И Летене был тверд. Больше он не пил. Когда он слышал слово «коньяк», ему становилось плохо. Через полгода его назначили руководителем группы.
Но после этого он начал пить… Прямо в учреждении он вынул из кармана плоскую бутылку и сделал из нее большой глоток. В бутылке был ром.
— Несчастный! — орал на него Липтак. — Что я слышу? Вы снова пьете! Почему?
— С горя… Я слышал, что мне не доверяют и руководителем всех групп стану не я, а…
— Неправда! — перебил Липтак. — Это еще не решено. Вы еще можете стать руководителем всех групп. Вернее могли бы, если бы не пили. Скажите, Летене, почему вы пьете? Мы вам доверяем, верим в вас. Мы на вас рассчитываем. Мы хотим, чтобы из вас вышел порядочный человек, который во всех случаях жизни может постоять за себя, показать, на что он способен… Если вы обещаете, что больше пить не будете, то станете руководителем всех групп. Вы получите полугодовой испытательный срок… Будьте сильны! Не поддавайтесь алкогольному соблазну!
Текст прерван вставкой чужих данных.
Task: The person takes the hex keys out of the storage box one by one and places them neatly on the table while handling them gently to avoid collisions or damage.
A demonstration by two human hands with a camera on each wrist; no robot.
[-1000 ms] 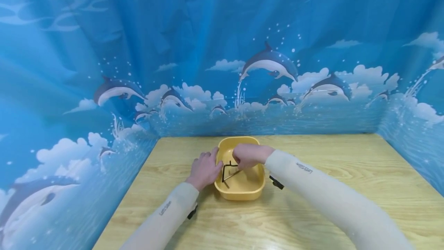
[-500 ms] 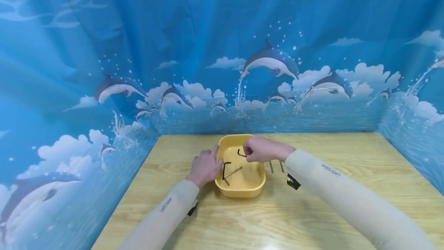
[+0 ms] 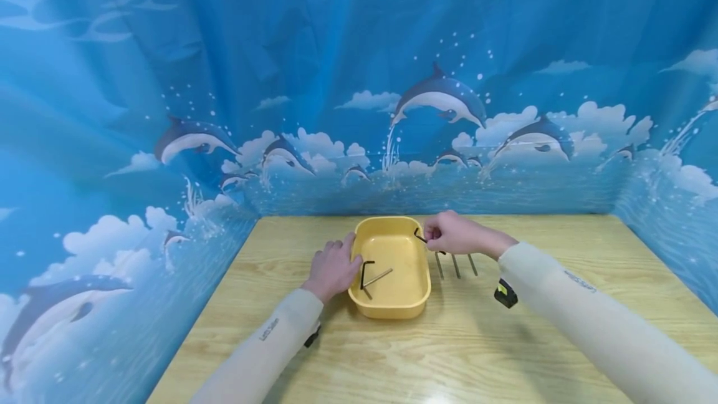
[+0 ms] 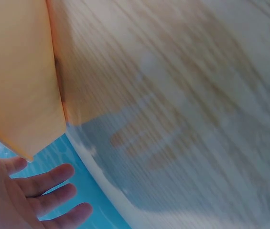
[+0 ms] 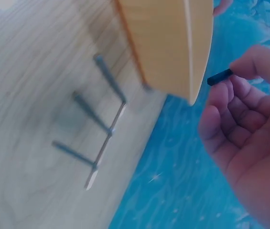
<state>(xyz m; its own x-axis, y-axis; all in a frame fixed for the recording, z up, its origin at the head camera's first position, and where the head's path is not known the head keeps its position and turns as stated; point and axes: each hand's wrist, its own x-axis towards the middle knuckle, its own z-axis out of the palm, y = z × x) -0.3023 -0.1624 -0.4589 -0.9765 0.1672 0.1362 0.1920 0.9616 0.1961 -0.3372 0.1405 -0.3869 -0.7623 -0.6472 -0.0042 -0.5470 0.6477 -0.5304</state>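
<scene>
My right hand pinches a black hex key between thumb and finger, just beyond the right rim of the yellow plastic bin. Most of that key is hidden by the fingers in the right wrist view. At the bin's left rim, my left hand rests with its fingers extended; its thumb lies over the rim. Inside the bin are a black L-shaped hex key and a brass-coloured rod. Three grey hex keys lie side by side on the table, right of the bin.
The wood-grain table ends at a blue curtain printed with dolphins, which stands along the back and sides. A strip of table separates the bin from the row of grey keys.
My right hand has lifted a hex key out of the bin and carried it right, past the rim. The row of keys on the table has come into view. My left hand stays put.
</scene>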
И Летене не поддался. С этого времени он не пил. Коллеги тактично следили за ним, проверяли его, помогали, чем могли, поддерживали, стараясь вернуть его в коллектив. Летене себя поборол. Стоило ему услышать слово «палинка», как он ощущал дурноту. И его назначили руководителем всех групп. Но после этого он начал пить. Многие видели, как в своем кабинете он тянул из плоской бутылки. В бутылке был ром. Липтак тотчас был поставлен в известность о случившемся. Он вызвал к себе коллег Летене и призвал их поддержать несчастного, не дать ему вновь скатиться вниз.